Without the pictures, output all of the data exactly.

══ Given data ══

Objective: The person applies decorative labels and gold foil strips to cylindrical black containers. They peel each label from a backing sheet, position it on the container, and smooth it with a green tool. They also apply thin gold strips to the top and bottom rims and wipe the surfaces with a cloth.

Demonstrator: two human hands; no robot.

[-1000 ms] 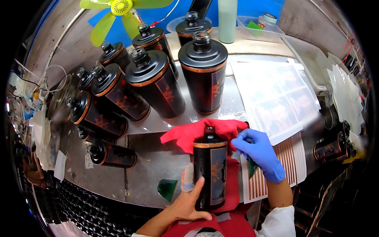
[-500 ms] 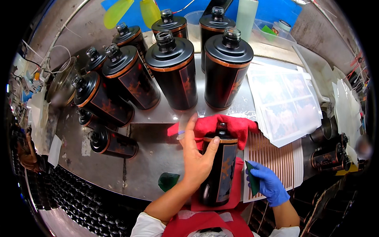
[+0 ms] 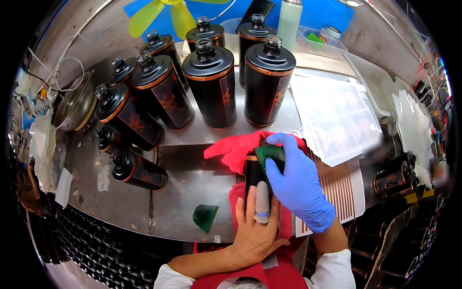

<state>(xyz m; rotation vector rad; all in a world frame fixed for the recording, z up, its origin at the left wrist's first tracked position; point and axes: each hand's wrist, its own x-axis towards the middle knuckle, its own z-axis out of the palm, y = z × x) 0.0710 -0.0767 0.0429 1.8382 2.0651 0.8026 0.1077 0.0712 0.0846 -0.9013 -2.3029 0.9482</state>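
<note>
A black bottle (image 3: 252, 172) with a copper band lies on red cloth (image 3: 236, 150) in front of me, its neck away from me. My bare left hand (image 3: 256, 226) rests on its lower body with fingers stretched out and apart. One of those fingers wears a grey sleeve with a blue band. In a blue glove, my right hand (image 3: 301, 185) grips a dark green scraper (image 3: 272, 157) against the bottle's shoulder. Hands and scraper hide much of the bottle. Another green scraper (image 3: 205, 217) lies on the metal bench, left of my left hand.
Several black bottles (image 3: 209, 86) stand behind the work spot, and one bottle (image 3: 138, 169) sits at the left. To the right are printed sheets (image 3: 332, 115) and a sheet of copper strips (image 3: 337, 190). A yellow-green fan (image 3: 144, 18) and a pale flask (image 3: 290, 24) are at the back.
My right hand has brought the green scraper up and left onto the bottle's shoulder. My left hand has moved from the bottle's neck end down to its lower body.
</note>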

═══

▶ _Exercise answer_:
Objective: The person applies decorative labels and gold foil strips to cylindrical black containers. They peel each label from a backing sheet, position it on the container, and smooth it with a green tool. They also apply thin gold strips to the top and bottom rims and wipe the surfaces with a cloth.

Demonstrator: two human hands; no robot.

[-1000 ms] 
[-500 ms] 
[+0 ms] 

<state>(xyz m; rotation vector rad; all in a world frame fixed for the recording, z up, its origin at the left wrist's first tracked position; point and axes: each hand's wrist, its own x-axis towards the middle knuckle, its own z-axis out of the palm, y = z × x) 0.0710 -0.0767 0.0429 1.8382 2.0651 0.8026 0.1077 0.0712 0.0846 -0.9013 -2.3029 0.9482</state>
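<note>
A black bottle (image 3: 252, 172) with a copper band lies on red cloth (image 3: 236, 150) in front of me, its neck away from me. My bare left hand (image 3: 256, 226) rests on its lower body with fingers stretched out and apart. One of those fingers wears a grey sleeve with a blue band. In a blue glove, my right hand (image 3: 301, 185) grips a dark green scraper (image 3: 272, 157) against the bottle's shoulder. Hands and scraper hide much of the bottle. Another green scraper (image 3: 205, 217) lies on the metal bench, left of my left hand.
Several black bottles (image 3: 209, 86) stand behind the work spot, and one bottle (image 3: 138, 169) sits at the left. To the right are printed sheets (image 3: 332, 115) and a sheet of copper strips (image 3: 337, 190). A yellow-green fan (image 3: 144, 18) and a pale flask (image 3: 290, 24) are at the back.
My right hand has brought the green scraper up and left onto the bottle's shoulder. My left hand has moved from the bottle's neck end down to its lower body.
</note>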

With that, the exercise is complete.